Corresponding author: Anjana S Wajekar, Professor, Department of Anesthesia, Critical Care and Pain, Advanced Centre for Treatment, Research and Education in Cancer, Tata Memorial Centre, Homi Bhabha National Institute, Sector 22, Utsav Chowk-CISF Road, Owe Camp, Kharghar, Navi Mumbai 410210, Maharashtra, India. anjanawajekar@gmail.com
Received: February 6, 2026
Revised: February 13, 2026
Accepted: March 16, 2026
Published online: April 26, 2026
Processing time: 68 Days and 12.3 Hours
Abstract

Hospital-acquired functional decline (HAFD), even after a successful surgery, is found in up to one-third of the geriatric population. Early and accurate prediction of HAFD can provide timepoints for early intervention to improve postoperative outcomes. While machine learning (ML) offers a promising approach, several pitfalls must be addressed before clinical adoption. When combined with clinically interpretable outputs and continuous model recalibration, ML can support patient-centred decision-making, helping reduce preventable disability, shorten recovery time, and improve overall quality of care for vulnerable hospitalized elders.

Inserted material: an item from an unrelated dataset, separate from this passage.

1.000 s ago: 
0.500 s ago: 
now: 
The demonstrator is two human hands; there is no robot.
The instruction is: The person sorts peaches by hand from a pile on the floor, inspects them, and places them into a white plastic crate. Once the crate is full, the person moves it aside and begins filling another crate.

Keywords: Frailty; Geriatric; Hospital-acquired functional decline; Machine learning; Prediction; Prevention

Core Tip: Machine learning (ML) for hospital-acquired functional decline will be truly successful not when it merely predicts decline, but when it enables timely interventions that prevent it. When combined with clinically interpretable outputs and continuous model recalibration, ML can support patient-centred decision-making, helping reduce preventable disability, shorten recovery time, and improve overall quality of care for vulnerable hospitalized elders.